Task to complete: One range is to be output from the listing below, exactly as written: the line with "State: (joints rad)" to the line with "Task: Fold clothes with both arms", both kept.

++++ Data under study

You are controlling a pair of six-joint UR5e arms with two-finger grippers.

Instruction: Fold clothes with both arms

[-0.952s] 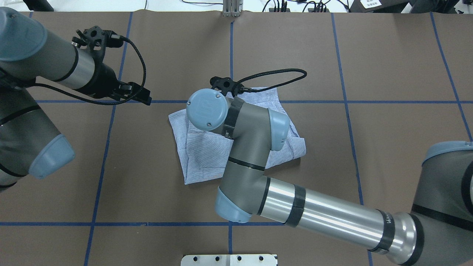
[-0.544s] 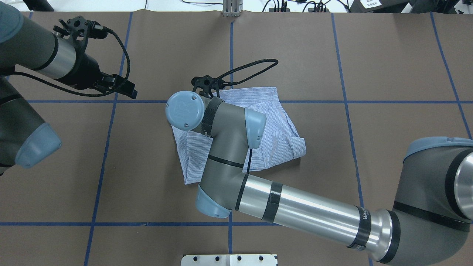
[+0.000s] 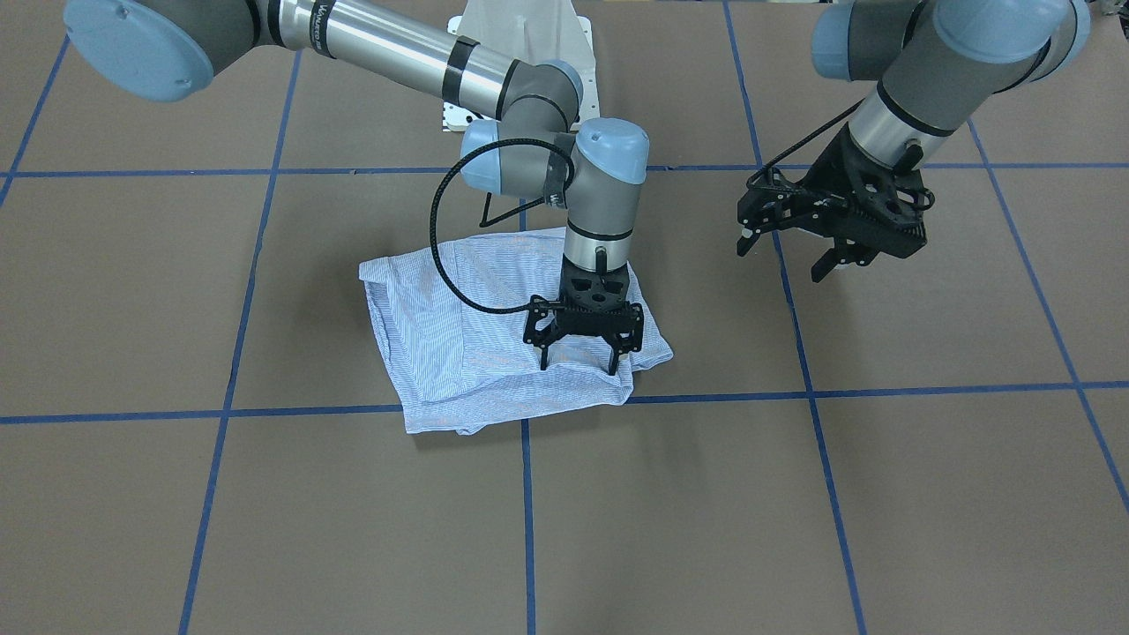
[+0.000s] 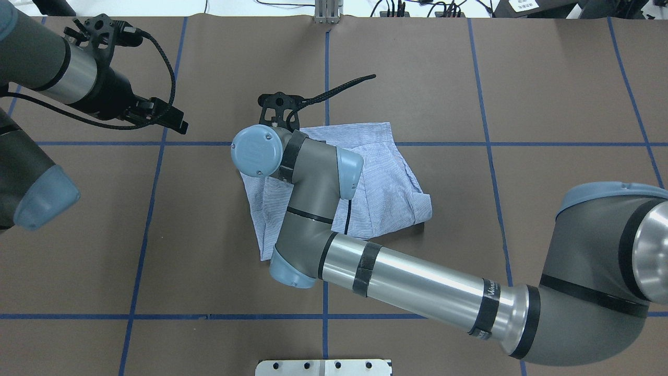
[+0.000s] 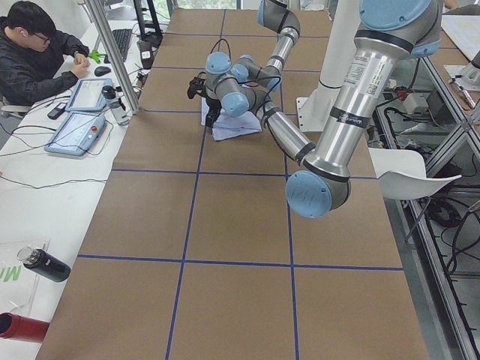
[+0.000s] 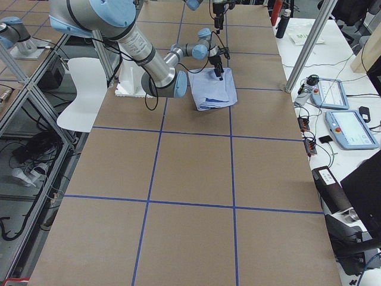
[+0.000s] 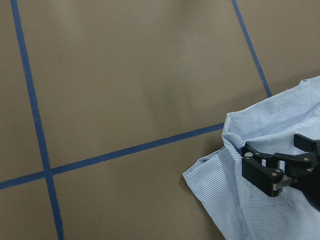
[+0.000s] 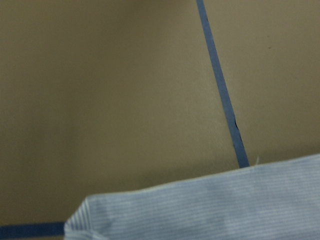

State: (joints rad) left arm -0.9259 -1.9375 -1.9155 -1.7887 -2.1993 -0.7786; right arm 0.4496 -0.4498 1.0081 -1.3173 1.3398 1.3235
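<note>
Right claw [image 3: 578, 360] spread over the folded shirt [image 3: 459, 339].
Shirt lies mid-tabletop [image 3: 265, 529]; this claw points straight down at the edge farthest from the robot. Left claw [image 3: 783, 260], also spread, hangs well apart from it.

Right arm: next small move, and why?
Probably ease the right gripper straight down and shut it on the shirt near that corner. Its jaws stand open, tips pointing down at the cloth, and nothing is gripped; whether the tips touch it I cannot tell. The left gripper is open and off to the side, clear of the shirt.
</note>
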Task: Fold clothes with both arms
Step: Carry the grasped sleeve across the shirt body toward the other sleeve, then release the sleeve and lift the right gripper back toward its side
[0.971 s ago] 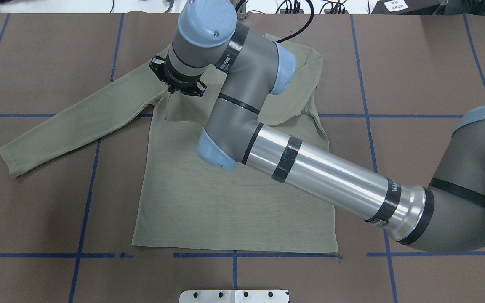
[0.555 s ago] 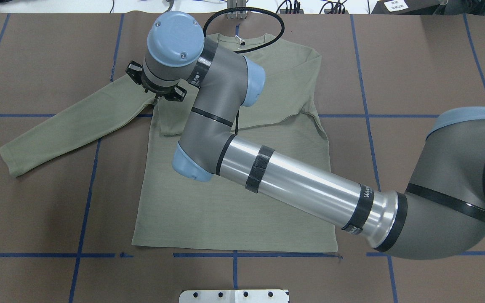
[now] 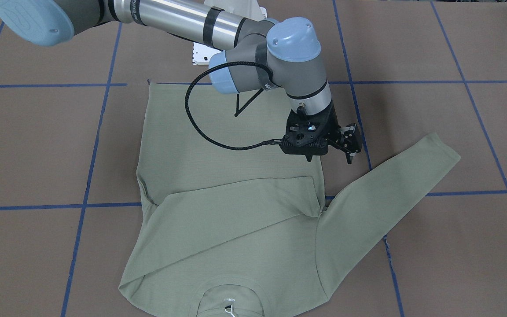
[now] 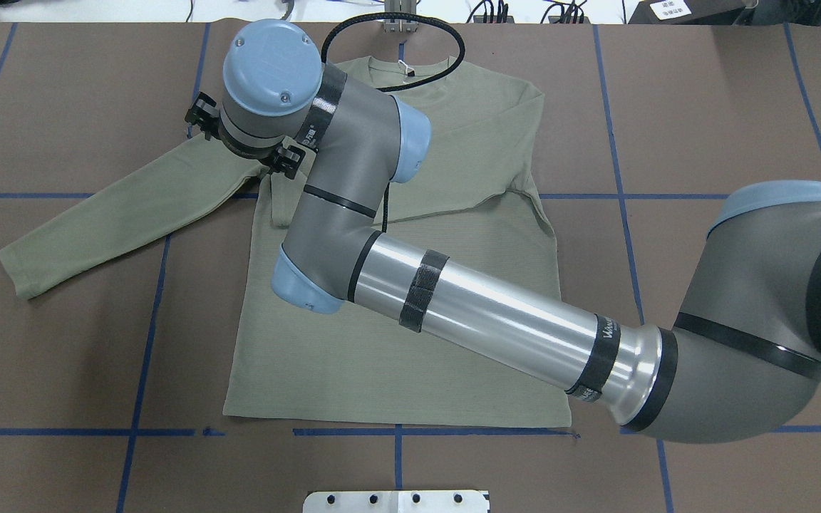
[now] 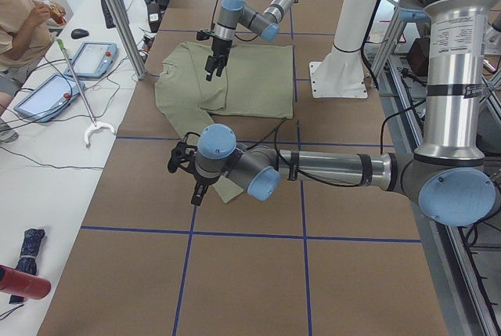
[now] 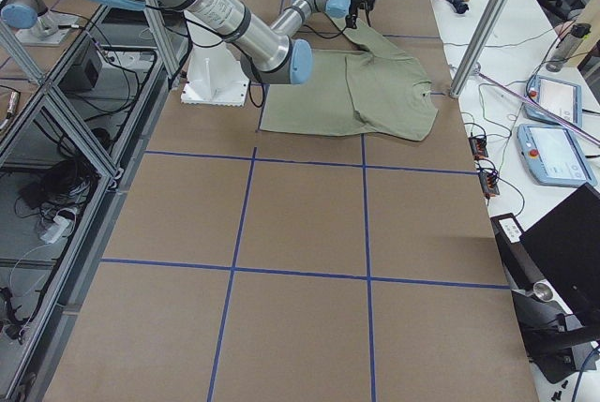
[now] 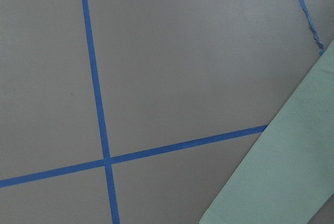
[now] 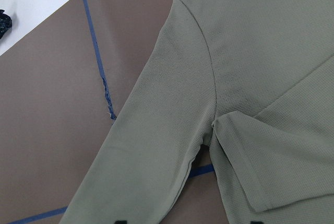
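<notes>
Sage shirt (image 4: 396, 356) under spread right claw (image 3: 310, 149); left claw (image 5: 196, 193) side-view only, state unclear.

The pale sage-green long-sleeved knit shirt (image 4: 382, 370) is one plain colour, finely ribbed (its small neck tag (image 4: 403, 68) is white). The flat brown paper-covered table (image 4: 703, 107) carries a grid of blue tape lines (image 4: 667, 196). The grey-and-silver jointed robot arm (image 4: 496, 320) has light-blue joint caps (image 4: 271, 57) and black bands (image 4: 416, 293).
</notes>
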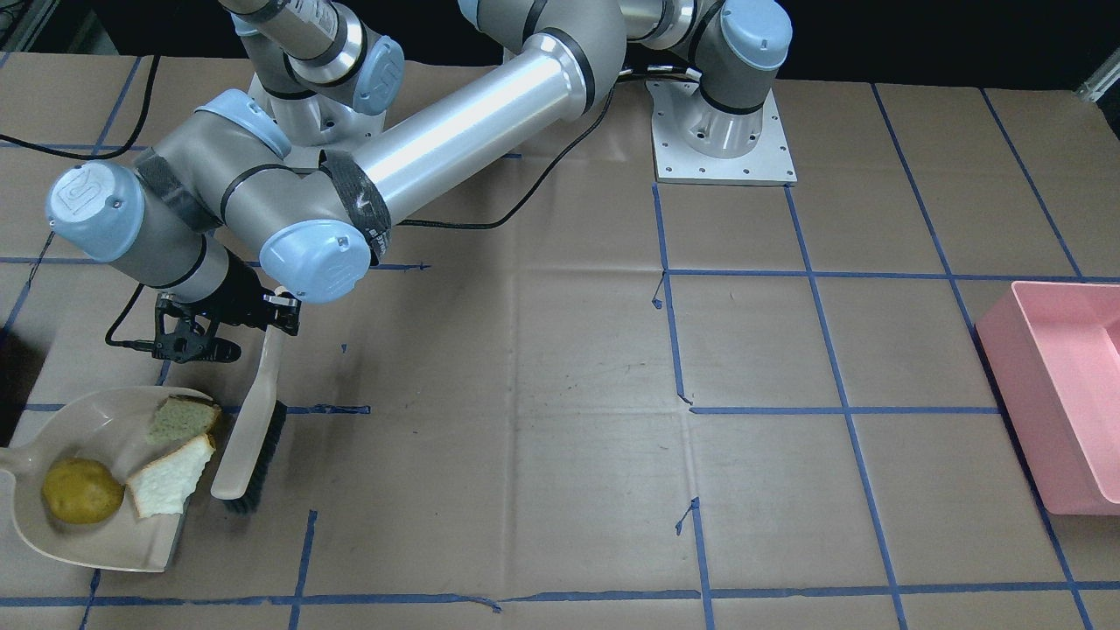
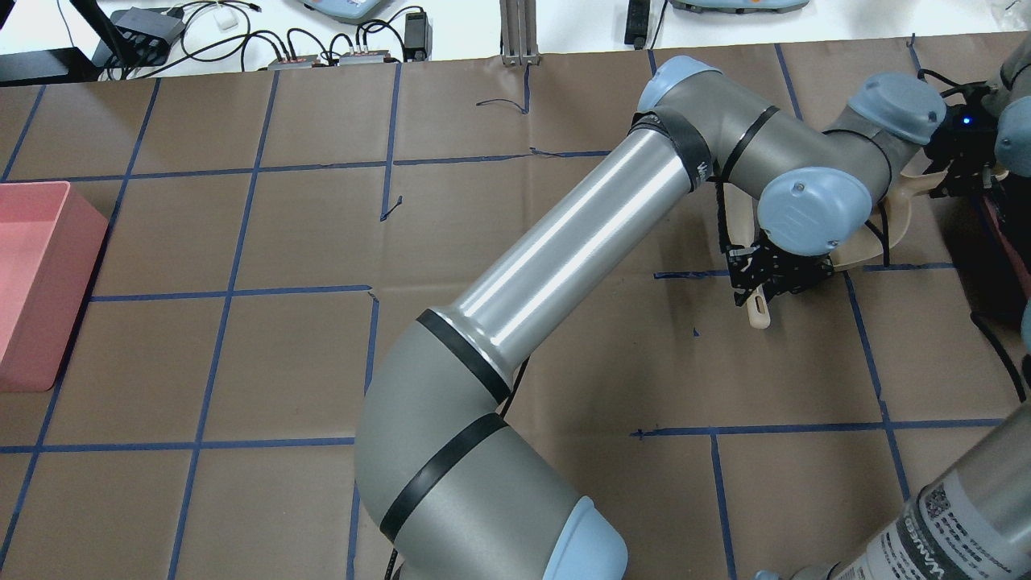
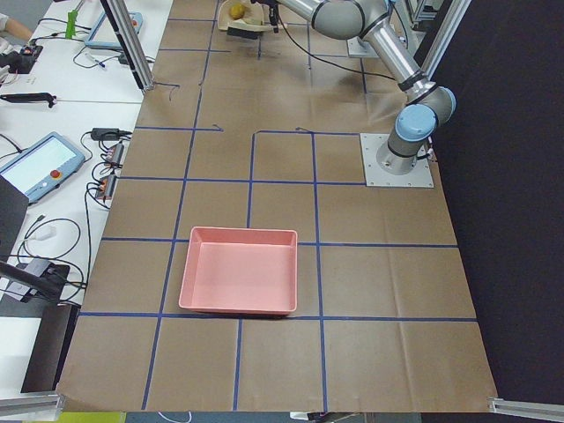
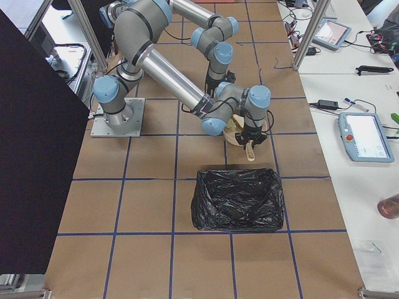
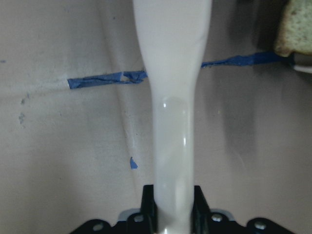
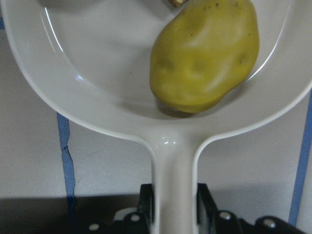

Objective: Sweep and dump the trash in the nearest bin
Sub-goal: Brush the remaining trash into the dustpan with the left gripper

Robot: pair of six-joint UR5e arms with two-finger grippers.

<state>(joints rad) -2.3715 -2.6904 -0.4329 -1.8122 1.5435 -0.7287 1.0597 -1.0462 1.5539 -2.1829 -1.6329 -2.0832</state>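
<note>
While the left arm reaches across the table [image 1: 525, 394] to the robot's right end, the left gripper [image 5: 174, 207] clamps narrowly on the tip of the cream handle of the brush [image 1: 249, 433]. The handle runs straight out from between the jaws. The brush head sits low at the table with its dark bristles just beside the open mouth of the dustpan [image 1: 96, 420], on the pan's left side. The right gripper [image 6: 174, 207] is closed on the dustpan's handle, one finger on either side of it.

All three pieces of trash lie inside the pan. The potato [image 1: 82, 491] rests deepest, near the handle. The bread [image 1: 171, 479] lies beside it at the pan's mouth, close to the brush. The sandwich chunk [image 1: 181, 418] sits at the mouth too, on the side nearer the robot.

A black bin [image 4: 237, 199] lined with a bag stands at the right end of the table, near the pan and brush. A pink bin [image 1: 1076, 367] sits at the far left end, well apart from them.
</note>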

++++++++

Expected answer:
State: (joints rad) left arm -0.9259 -1.9375 -1.9155 -1.7887 -2.1993 -0.7786; right arm 0.4496 -0.4498 1.0081 -1.3173 1.3398 1.3235
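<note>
Right claw [image 3: 578, 360] spread over the folded shirt [image 3: 459, 339].
Shirt lies mid-tabletop [image 3: 265, 529]; this claw points straight down at the edge farthest from the robot. Left claw [image 3: 783, 260], also spread, hangs well apart from it.

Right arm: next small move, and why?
Probably ease the right gripper straight down and shut it on the shirt near that corner. Its jaws stand open, tips pointing down at the cloth, and nothing is gripped; whether the tips touch it I cannot tell. The left gripper is open and off to the side, clear of the shirt.
</note>
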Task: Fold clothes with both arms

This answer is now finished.